Further thoughts on madness


I’m not schizophrenic, but I know a lot of people who are, and a lot of others who are what society would deem “seriously mentally ill”. Maybe I know a statistically high number of people who are deemed seriously mentally ill. I tend to end up hanging with them because I don’t have a problem with people who are “a little different” (or a lot different) as long as they aren’t doing things to hurt others and as long as their self-destructive behaviors are largely containable. 

(In other words, I am the person people call when they need to talk or hang out or hold someone’s hand because “the train is coming through their head again” or they feel as though they are about to jump out a window — but at the point where I am hauling somebody back off a precipice every single day, I understand and have to find a way to communicate that they need more help than I can possibly offer.)

In my experience with people who have what is considered serious mental illness, I’ve come to suspect that many serious mental illnesses have a social origin. Many of the schizophrenics I’ve known have experienced some sort of horrible trauma (often instances of repeat trauma, such as growing up in extremely abusive homes) that caused them to fracture reality and divert some of their trauma fallout into alternate realities, auditory and visual hallucinations, and ‘voices in their heads.’ Many of the autists and extreme introverts have likewise experienced something (usually traumatic childhoods) that caused them to retreat into their own heads and set up permanent residence there. Many people who suffer from OCD have begun to do so in order to deal with fallout from trauma, and so on. And the effects of rape trauma alone are worthy of a completely separate blog post.

There may be inherited, neurological components that decide whether a trauma survivor will develop schizophrenia, OCD, extreme introversion, bipolar, or “just plain PTSD” — and other components that predispose people to experience physical side effects, like Crohn’s disease, other abdominal pains, headaches, chronic fatigure, etc.  … but that doesn’t necessarily mean that everyone with these symptoms was simply born fucked up, end of story. 

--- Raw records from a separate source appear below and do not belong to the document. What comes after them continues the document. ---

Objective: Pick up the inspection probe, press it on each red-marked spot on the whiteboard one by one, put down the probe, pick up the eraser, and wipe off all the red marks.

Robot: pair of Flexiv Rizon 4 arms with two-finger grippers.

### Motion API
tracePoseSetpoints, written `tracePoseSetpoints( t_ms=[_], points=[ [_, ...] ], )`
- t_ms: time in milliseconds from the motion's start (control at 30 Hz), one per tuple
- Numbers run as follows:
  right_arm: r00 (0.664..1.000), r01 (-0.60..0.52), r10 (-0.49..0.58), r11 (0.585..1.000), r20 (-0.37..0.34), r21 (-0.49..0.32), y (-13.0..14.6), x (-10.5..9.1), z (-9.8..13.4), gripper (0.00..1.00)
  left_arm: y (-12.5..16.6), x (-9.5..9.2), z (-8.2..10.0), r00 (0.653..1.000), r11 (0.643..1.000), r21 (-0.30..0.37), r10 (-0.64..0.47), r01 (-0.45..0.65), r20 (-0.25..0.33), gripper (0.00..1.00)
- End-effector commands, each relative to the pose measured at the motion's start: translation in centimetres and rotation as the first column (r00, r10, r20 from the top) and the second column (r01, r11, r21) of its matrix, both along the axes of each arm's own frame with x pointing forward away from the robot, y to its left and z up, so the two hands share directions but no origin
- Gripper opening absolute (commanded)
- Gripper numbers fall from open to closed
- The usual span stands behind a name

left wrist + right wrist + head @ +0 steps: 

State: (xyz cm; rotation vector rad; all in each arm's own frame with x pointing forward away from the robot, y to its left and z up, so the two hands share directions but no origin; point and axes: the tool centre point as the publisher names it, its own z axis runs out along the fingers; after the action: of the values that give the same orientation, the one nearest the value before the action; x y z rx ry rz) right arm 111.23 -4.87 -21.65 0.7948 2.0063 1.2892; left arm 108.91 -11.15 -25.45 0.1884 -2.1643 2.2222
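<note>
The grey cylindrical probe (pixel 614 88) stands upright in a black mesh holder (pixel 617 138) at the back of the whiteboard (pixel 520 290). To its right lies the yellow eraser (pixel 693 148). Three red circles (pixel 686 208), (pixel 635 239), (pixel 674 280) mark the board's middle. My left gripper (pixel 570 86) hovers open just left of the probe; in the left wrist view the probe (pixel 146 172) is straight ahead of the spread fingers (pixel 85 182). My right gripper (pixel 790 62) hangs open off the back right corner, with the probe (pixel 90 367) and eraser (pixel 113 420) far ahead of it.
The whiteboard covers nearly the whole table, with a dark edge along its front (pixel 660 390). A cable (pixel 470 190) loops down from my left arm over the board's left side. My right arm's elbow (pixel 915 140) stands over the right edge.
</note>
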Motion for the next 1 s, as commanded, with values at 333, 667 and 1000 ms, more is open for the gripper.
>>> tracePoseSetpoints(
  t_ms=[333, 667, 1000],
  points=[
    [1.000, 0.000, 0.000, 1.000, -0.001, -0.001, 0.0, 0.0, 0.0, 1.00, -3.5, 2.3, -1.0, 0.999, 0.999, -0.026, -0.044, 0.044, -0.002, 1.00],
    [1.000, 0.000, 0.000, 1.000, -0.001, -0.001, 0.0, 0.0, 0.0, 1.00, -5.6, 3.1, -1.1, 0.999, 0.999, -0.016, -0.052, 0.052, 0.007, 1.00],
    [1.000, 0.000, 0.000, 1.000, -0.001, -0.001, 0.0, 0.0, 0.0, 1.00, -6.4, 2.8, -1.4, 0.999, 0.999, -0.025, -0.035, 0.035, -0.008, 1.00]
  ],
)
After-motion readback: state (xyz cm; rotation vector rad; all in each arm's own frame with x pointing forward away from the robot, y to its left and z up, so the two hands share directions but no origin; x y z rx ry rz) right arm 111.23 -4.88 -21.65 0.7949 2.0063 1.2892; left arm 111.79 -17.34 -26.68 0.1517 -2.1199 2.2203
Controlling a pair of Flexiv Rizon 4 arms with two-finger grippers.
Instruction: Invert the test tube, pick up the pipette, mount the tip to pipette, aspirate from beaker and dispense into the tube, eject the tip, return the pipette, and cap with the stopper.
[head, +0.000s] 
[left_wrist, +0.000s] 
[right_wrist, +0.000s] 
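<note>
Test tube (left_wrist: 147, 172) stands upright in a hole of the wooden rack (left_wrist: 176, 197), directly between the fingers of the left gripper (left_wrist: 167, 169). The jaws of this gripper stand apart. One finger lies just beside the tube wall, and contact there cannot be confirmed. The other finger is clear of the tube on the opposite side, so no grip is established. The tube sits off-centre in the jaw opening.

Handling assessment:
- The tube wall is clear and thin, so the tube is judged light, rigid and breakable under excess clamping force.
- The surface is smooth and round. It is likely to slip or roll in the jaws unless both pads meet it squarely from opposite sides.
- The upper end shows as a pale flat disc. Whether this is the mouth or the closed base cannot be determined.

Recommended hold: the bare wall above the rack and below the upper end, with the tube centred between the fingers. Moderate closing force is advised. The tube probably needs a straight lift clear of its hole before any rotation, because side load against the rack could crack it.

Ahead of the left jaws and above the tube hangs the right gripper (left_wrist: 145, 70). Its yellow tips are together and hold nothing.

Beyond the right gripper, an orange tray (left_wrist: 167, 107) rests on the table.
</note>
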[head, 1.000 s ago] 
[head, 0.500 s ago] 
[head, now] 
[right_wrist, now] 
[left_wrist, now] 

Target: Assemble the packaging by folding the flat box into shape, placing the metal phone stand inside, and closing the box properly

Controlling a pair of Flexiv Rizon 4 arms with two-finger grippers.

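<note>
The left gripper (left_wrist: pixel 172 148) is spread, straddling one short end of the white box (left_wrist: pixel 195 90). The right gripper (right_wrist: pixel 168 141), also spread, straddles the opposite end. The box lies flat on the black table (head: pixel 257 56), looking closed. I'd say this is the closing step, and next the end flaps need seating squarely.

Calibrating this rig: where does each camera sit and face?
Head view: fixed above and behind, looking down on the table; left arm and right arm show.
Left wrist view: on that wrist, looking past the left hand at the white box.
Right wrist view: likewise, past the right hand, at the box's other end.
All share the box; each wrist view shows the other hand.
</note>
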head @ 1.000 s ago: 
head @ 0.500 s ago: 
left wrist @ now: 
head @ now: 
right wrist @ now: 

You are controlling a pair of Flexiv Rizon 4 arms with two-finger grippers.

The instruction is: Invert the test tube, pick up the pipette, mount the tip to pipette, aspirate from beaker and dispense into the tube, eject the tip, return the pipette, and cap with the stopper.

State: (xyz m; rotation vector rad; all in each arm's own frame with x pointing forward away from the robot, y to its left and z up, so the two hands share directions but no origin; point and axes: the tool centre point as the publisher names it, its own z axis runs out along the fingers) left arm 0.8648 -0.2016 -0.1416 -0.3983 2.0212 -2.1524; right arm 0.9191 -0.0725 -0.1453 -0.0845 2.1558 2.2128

A lot of kids on Tumblr seem to take refuge in the “born this way” fantasy, whereas “mad pride” for actual “mad” people often takes the opposite form: these behaviors were often brought on by something, so we can probably learn to understand and mitigate them before they completely ruin our lives. And even if they are purely organic for some people, they still aren’t a life sentence.

Many mad people don’t want to spend our lives in basements doing nothing — which is why we seek each other out and try to learn better, healthier coping mechanisms.